0

I'm trying to run distributed python job through azure ML pipelines using MPIStep pipeline class, by referring to the below example link - https://github.com/Azure/MachineLearningNotebooks/blob/master/how-to-use-azureml/machine-learning-pipelines/pipeline-style-transfer/pipeline-style-transfer.ipynb

I tried implemented the same but even I change the node count parameter in MpiStep class, while running the script the it shows size (i.e comm.Get_size()) as 1 always. Can you please help me in what I'm missing here.
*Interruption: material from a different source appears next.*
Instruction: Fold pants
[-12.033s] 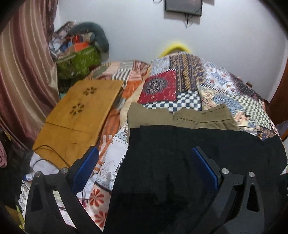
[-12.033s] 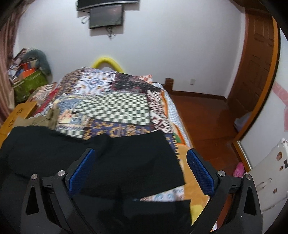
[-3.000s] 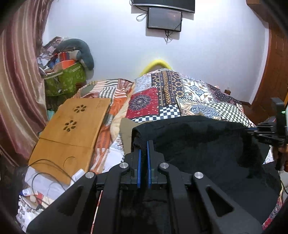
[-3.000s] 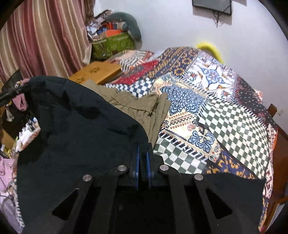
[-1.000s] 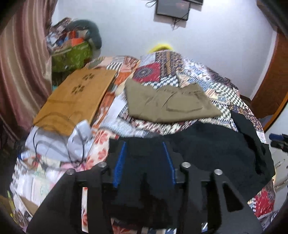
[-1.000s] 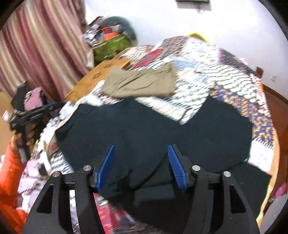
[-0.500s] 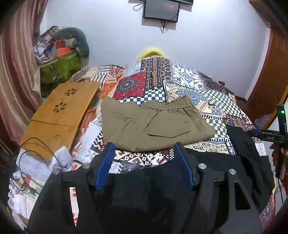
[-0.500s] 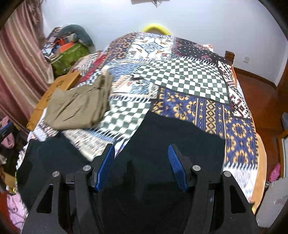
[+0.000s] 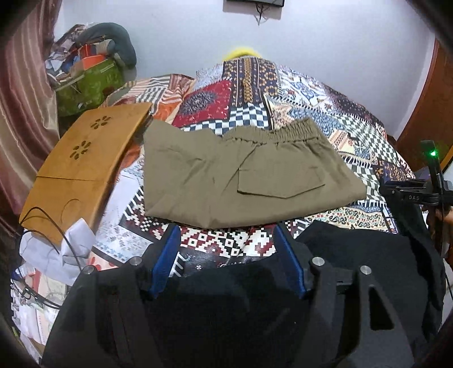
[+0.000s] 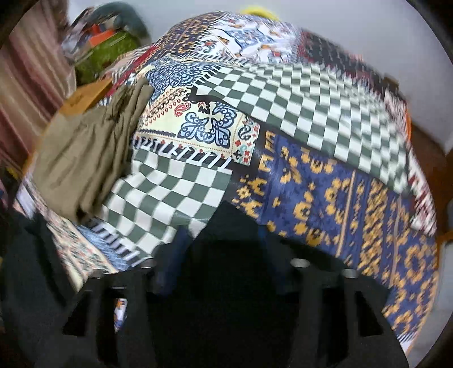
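left gripper gapes over black pants nearby; right gripper closing around their blurred edge; khaki pants beyond.

Bedroom, plain white wall at the far end. Wall-mounted screen cut off by the top edge, cable dangling beneath. Bed covered in a patchwork spread of checks, stripes and floral panels; yellow curved object showing behind its head. Striped maroon curtain along the left side. Wooden lap desk with flower-shaped cut-outs lying at the bed's left edge, black cable looped across it. Green bag heaped with clutter in the left corner, grey cushion on top. Reddish-brown wooden door at right. Even, diffuse light.
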Available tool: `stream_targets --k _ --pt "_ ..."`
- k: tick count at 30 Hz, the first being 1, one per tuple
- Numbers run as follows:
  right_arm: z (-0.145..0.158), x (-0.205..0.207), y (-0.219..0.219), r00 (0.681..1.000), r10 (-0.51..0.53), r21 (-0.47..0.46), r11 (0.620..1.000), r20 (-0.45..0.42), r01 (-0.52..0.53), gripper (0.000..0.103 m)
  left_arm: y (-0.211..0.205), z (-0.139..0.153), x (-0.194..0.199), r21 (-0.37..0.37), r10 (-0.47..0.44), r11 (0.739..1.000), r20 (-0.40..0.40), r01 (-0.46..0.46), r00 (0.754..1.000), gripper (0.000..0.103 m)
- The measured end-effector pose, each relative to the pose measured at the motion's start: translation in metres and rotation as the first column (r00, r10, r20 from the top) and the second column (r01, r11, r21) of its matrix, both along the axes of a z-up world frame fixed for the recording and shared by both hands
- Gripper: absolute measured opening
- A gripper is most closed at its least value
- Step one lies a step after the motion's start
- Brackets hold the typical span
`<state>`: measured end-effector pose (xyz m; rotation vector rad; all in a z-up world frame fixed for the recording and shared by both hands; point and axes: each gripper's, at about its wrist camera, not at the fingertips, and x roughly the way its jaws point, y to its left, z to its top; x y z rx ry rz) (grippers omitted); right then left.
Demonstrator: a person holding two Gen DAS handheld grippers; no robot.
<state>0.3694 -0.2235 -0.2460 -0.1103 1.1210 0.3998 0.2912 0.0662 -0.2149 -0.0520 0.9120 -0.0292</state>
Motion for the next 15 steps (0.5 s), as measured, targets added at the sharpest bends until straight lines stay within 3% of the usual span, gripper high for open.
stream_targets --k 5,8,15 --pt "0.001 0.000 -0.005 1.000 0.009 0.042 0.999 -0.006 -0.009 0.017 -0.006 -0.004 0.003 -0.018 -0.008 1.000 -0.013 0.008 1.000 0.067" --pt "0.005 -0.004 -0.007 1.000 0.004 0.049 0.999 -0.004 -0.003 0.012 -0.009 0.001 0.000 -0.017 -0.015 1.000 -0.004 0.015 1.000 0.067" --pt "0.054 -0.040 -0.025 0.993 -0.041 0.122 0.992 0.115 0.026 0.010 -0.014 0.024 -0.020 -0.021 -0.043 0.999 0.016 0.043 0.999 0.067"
Is there any specific setup required on the cluster?

Code snippets:

Pipeline code snippet:

model_dir = model_ds.path('./'+saved_model_blob+'/',data_reference_name='saved_model_path').as_mount()
label_dir = model_ds.path('./'+model_label_blob+'/',data_reference_name='model_label_blob').as_mount()
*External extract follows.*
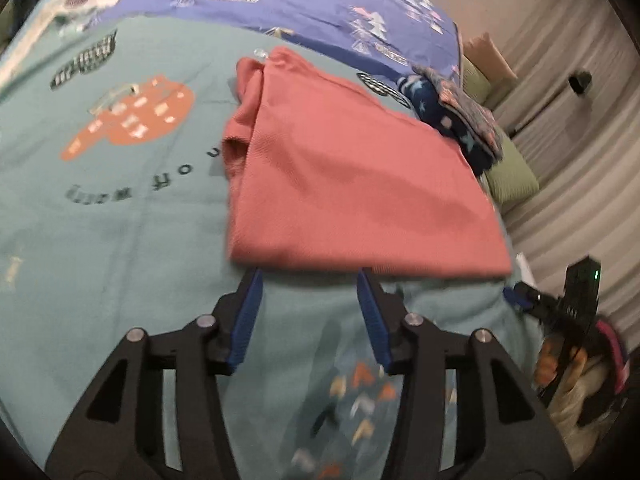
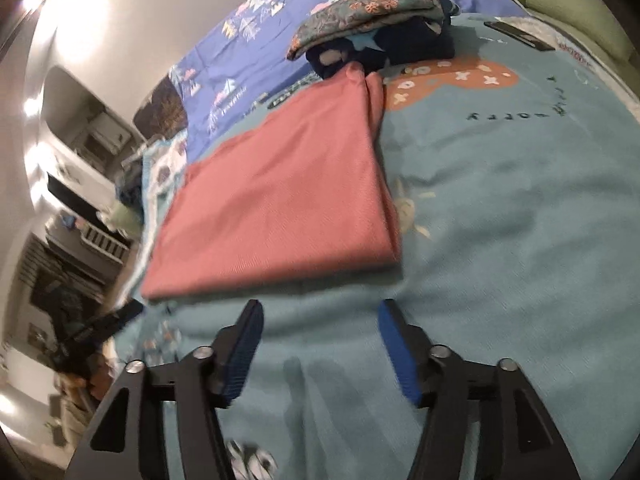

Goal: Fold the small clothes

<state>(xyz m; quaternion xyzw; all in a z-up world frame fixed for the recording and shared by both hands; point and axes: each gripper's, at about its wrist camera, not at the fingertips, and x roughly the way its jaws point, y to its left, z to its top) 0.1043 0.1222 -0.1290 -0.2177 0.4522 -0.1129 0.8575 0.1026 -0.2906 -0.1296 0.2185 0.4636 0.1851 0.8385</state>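
Left wrist view: the pink garment (image 1: pixel 352 176) is seen folded at frame centre on the bedspread (image 1: pixel 120 240). Left gripper (image 1: pixel 310 280) and right gripper (image 2: pixel 320 312) are held open, empty. Probably another fold is needed.

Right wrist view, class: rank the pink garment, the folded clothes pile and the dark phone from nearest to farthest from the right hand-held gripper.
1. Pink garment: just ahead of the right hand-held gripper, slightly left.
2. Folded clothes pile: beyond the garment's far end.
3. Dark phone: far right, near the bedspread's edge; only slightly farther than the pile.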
input_images = result_ds.path('./'+score_blob_name+'/',data_reference_name='Input_images').as_mount()

output_container = 'abc'
inti_container = 'xyz'



distributed_batch_score_step = MpiStep(
    name="batch_scoring",
    source_directory=SCRIPT_FOLDER,
    script_name="batch_scoring_script_mpi.py",
    arguments=["--dataset_path", input_images, 
               "--model_name", model_dir,
               "--label_dir", label_dir, 
               "--intermediate_data_container", inti_container, 
               "--output_container", output_container],
    compute_target=gpu_cluster,
    inputs=[input_images, model_dir,label_dir],
    pip_packages=["tensorflow","tensorflow-gpu==1.13.1","pillow","azure-keyvault","azure-storage-blob"],
    conda_packages=["mesa-libgl-cos6-x86_64","mpi4py==3.0.2","opencv=3.4.2","scikit-learn=0.21.2"],                                 
    use_gpu=True,
    allow_reuse = False,
    node_count = nodecount_param,
    process_count_per_node = 1

)

Python Script code snippet:

def run(input_dataset,comm):

rank = comm.Get_rank()
size = comm.Get_size()
print("Rank:" , rank)
print("Size:", size) # shows always 1, even the input node count is >1
print(MPI.Get_processor_name())


file_names = get_file_names(args.dataset_path)
sorted(file_names)


partition_size = len(file_names) // size
print("partition_size-->",partition_size)
partitioned_filenames = file_names[rank * partition_size: (rank + 1) * partition_size]
print("RANK {}  - is processing {} images out of the total {}".format(rank, len(partitioned_filenames),
                                                                     len(file_names)))

# call to Function 01

# call to Function 02

img_names = score_df['image_name'].unique()
output_batch = pd.DataFrame()
for i in img_names:
    # call to Function 3
    output_batch = output_batch.append(pp_output, ignore_index=True)
    output_paths_list = comm.gather(output_batch, root=0)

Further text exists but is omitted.